Leaving nothing out, set down all the data exactly.
Start of Block
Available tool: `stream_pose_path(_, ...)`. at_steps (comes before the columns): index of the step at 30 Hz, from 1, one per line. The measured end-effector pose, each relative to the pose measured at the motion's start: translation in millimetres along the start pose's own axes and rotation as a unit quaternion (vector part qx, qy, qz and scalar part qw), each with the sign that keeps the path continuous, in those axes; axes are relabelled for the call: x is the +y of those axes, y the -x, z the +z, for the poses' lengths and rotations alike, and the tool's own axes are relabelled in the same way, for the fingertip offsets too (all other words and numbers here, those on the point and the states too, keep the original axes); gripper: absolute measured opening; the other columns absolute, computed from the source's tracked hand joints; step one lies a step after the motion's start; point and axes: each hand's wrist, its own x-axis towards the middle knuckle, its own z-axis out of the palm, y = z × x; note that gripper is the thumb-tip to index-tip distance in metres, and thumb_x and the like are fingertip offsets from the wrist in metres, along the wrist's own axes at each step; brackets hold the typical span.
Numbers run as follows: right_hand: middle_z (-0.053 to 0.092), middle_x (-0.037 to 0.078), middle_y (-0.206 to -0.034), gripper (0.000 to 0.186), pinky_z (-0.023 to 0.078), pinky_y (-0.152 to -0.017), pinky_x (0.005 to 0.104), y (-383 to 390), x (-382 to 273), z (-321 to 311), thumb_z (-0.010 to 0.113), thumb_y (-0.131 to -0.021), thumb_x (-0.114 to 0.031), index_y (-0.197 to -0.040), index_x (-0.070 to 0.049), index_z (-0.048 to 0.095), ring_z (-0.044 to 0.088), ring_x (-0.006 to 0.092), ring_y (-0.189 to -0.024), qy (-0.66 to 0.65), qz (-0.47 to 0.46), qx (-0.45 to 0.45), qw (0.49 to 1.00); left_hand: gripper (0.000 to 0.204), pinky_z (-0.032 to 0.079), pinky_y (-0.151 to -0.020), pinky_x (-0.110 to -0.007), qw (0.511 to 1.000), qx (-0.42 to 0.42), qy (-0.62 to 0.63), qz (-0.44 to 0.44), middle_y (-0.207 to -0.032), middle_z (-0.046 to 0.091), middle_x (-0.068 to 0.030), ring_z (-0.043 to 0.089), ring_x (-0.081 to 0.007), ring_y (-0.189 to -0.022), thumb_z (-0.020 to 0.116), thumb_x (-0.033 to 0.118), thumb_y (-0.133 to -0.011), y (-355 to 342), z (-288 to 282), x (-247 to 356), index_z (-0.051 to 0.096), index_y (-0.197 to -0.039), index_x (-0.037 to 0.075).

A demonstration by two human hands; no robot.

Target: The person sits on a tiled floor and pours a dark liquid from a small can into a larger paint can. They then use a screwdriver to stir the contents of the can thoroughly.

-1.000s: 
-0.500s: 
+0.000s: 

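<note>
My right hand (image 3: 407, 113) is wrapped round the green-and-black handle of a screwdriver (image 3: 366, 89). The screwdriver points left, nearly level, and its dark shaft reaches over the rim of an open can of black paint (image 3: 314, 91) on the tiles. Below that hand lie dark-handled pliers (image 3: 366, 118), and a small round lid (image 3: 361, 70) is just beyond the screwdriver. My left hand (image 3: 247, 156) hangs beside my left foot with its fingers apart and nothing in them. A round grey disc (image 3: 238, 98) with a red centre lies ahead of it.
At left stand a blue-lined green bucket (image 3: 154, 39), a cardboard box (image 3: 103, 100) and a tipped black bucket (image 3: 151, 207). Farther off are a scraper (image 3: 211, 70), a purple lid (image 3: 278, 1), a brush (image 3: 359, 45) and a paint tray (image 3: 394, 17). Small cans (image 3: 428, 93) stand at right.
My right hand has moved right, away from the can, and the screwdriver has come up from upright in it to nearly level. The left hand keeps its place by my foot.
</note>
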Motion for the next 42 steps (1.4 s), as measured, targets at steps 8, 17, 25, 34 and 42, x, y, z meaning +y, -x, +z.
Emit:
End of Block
SOLUTION:
Available tool: `stream_pose_path(_, ...)`. at_steps (comes before the columns): index of the step at 30 Hz, from 1, one per line. The measured end-effector pose, each relative to the pose measured at the motion's start: translation in millimetres along the start pose's own axes and rotation as a unit quaternion (vector part qx, qy, qz and scalar part qw), each with the sign that keeps the path continuous, in those axes; axes are relabelled for the call: x is the +y of those axes, y the -x, z the +z, for the poses' lengths and rotations alike, and the tool's own axes are relabelled in the same way, for the fingertip offsets too (all other words and numbers here, those on the point and the states too, keep the original axes); gripper: absolute measured opening; the other columns absolute, computed from the source's tracked hand joints; step one lies a step after the motion's start; point and axes: each hand's wrist, its own x-axis towards the middle knuckle, its own z-axis out of the palm, y = z × x; note that gripper is the thumb-tip to index-tip distance in metres, and thumb_x and the like are fingertip offsets from the wrist in metres, along the wrist's own axes at each step; brackets hold the typical span.
Numbers run as follows: right_hand: middle_z (-0.053 to 0.092), middle_x (-0.037 to 0.078), middle_y (-0.206 to -0.034), gripper (0.000 to 0.186), pinky_z (-0.023 to 0.078), pinky_y (-0.152 to -0.017), pinky_x (0.005 to 0.104), y (-383 to 390), x (-382 to 273), z (-321 to 311), thumb_z (-0.010 to 0.113), thumb_y (-0.131 to -0.021), thumb_x (-0.114 to 0.031), index_y (-0.197 to -0.040), index_x (-0.070 to 0.049), index_z (-0.048 to 0.095), ring_z (-0.044 to 0.088), ring_x (-0.006 to 0.092), ring_y (-0.189 to -0.024), qy (-0.66 to 0.65), qz (-0.47 to 0.46), qx (-0.45 to 0.45), qw (0.49 to 1.00); left_hand: gripper (0.000 to 0.204), pinky_z (-0.032 to 0.079), pinky_y (-0.151 to -0.020), pinky_x (-0.110 to -0.007), qw (0.511 to 1.000), qx (-0.42 to 0.42), qy (-0.62 to 0.63), qz (-0.44 to 0.44), middle_y (-0.207 to -0.032), middle_z (-0.046 to 0.091), middle_x (-0.068 to 0.030), ring_z (-0.043 to 0.089), ring_x (-0.081 to 0.007), ring_y (-0.189 to -0.022), thumb_z (-0.020 to 0.116), thumb_x (-0.033 to 0.118), thumb_y (-0.133 to -0.011), y (-355 to 342), z (-288 to 282), x (-247 to 356), index_z (-0.051 to 0.096), index_y (-0.197 to -0.039), index_x (-0.037 to 0.075).

A demonstration by two human hands; no robot.

Target: The person sits on a tiled floor and pours a dark liquid from a small can into a larger paint can. They then use a screwdriver to stir the contents of the can thoroughly.

-1.000s: 
-0.500s: 
+0.000s: 

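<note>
My right hand (image 3: 407, 113) is wrapped round the green-and-black handle of a screwdriver (image 3: 366, 89). The screwdriver points left, nearly level, and its dark shaft reaches over the rim of an open can of black paint (image 3: 314, 91) on the tiles. Below that hand lie dark-handled pliers (image 3: 366, 118), and a small round lid (image 3: 361, 70) is just beyond the screwdriver. My left hand (image 3: 247, 156) hangs beside my left foot with its fingers apart and nothing in them. A round grey disc (image 3: 238, 98) with a red centre lies ahead of it.
At left stand a blue-lined green bucket (image 3: 154, 39), a cardboard box (image 3: 103, 100) and a tipped black bucket (image 3: 151, 207). Farther off are a scraper (image 3: 211, 70), a purple lid (image 3: 278, 1), a brush (image 3: 359, 45) and a paint tray (image 3: 394, 17). Small cans (image 3: 428, 93) stand at right.
My right hand has moved right, away from the can, and the screwdriver has come up from upright in it to nearly level. The left hand keeps its place by my foot.
</note>
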Motion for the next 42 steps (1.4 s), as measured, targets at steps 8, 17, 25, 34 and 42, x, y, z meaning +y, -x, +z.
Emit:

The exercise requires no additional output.